Law of the Mirror: a magical solution to our problems with others
Interpersonal relationships are based primarily on emotions and feelings, which is why we do not always agree with all opinions and thoughts. Sometimes there are people whom we reject because of their actions or ideas, but the source of these negative feelings is not in their heart but in ours.
Yoshiri Noguchi is a well known Japanese couch potato who wrote a moving story in his book The Law of the Mirror, this work tries to explain that we are the only ones responsible for our happiness, besides the Japanese assures that beliefs and bad thoughts towards others have their origin in our heart.
The Law of the Mirror specifically states the following:
The outside world acts as a mirror, reflecting both our light and our shadow, being a portrait of our inner world.

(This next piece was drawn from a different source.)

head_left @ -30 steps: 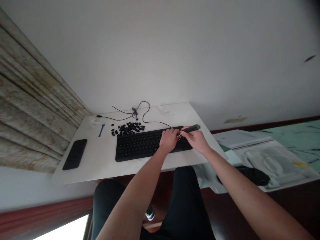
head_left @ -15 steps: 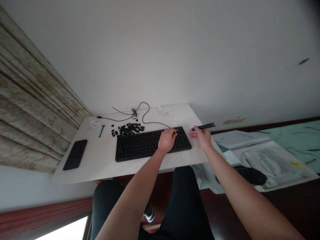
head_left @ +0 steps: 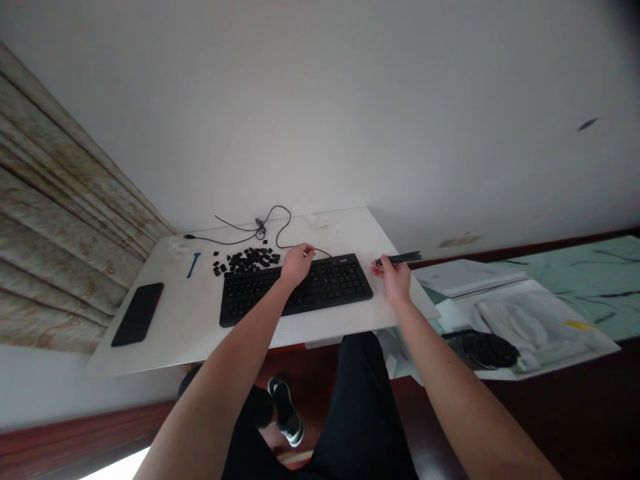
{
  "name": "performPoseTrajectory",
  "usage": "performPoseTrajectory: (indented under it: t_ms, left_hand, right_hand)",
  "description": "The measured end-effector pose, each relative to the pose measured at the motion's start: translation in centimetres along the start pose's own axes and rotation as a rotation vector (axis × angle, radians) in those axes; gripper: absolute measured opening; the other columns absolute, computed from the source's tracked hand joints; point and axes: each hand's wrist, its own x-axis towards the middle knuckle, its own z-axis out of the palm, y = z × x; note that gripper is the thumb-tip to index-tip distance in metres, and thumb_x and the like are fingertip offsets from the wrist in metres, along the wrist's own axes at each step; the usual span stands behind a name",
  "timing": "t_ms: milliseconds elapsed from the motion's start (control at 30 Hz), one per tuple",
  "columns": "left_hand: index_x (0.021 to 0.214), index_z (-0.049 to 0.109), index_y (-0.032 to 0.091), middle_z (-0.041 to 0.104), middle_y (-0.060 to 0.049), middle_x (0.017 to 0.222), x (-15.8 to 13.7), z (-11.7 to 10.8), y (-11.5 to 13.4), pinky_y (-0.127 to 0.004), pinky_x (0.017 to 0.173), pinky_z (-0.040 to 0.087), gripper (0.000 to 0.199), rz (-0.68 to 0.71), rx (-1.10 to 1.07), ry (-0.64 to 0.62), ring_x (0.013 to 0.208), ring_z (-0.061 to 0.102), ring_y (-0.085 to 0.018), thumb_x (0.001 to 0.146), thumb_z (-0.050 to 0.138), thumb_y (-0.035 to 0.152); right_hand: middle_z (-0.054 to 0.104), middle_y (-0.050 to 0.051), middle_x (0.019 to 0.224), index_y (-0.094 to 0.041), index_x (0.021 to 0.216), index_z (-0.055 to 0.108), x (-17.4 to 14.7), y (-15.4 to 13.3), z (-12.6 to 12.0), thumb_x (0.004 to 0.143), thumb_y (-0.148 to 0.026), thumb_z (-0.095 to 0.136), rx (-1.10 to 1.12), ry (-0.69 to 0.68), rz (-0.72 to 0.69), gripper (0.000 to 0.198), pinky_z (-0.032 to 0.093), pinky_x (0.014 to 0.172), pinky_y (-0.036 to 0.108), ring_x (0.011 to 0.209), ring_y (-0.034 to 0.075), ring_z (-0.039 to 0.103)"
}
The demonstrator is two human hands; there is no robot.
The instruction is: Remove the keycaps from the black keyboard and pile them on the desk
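A black keyboard (head_left: pixel 345 279) lies on the white table, and its cable runs off from the back edge. My left hand (head_left: pixel 297 265) is over the middle of it, fingers curled together; whatever they may pinch is too small to make out. Just off the keyboard's right end, my right hand (head_left: pixel 395 279) is closed around a slim, dark brush-like tool (head_left: pixel 407 257), which points to the right. Loose black keycaps (head_left: pixel 250 261) lie in a pile behind the keyboard's left half.
A small blue tool (head_left: pixel 193 265) and a black phone (head_left: pixel 138 315) lie on the table's left side. The coiled black cable (head_left: pixel 260 230) rests near the wall. Right of the table, a lower surface bears a white box (head_left: pixel 465 277) and a black object (head_left: pixel 483 349).
My left hand has moved left along the keyboard, from near the number pad to the middle. My right hand still holds the dark tool. The view has shifted slightly.
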Motion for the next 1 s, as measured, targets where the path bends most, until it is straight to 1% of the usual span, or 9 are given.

Usually when we are bothered by someone else’s behavior, we feel angry and this reaction is just a reflection of our shadows. In other words, anger is against ourselves, because everything is an energy cycle that begins and ends within us.
“What you deny, you submit and what you accept, you transform.”
Carl Jung
Tell me what’s bothering you and I’ll tell you what you should change.
Whenever you’re bothered by someone else’s attitude, ask yourself why I feel that way? Why don’t I tolerate their behavior? Why don’t I like their opinions?
As you respond, make a list of everything that bothers you about the people around you, read it carefully and you will be able to see that there are some actions that you are unconsciously doing. Those individuals that we consider exasperating are only putting the truth in our faces.
The next thing to do is to list what we have to thank those people who always make us uncomfortable, they probably helped us at some point. This exercise serves to free us from negative feelings and detach us from suffering.
This practice has no time limit, to be successful you must do it as many times as necessary. You may feel that it is difficult, but it is important that you take the time to examine in detail how many of those characteristics that we observe in others are also in us. You will also realize how many times you have treated those people badly for no reason and if you want you can make one more list, stating those issues that we would like to apologize for.
The last step is to find a way to communicate with that person, whether by a call, a message, a letter or personally. The purpose of contacting him or her is to let him or her know how grateful we are for his or her existence and, in turn, to apologize for our hostile behavior. A face-to-face meeting may not be feasible, but you can write a letter and not send it to him or her, so that you can also heal a grudge and remove any negative energy from the relationship.
As you see, the mirror law is a support for personal self-knowledge and helps us to modify attitudes in a conscious way. Remember that your inner self is reflected in your behavior and your attitude will make the difference.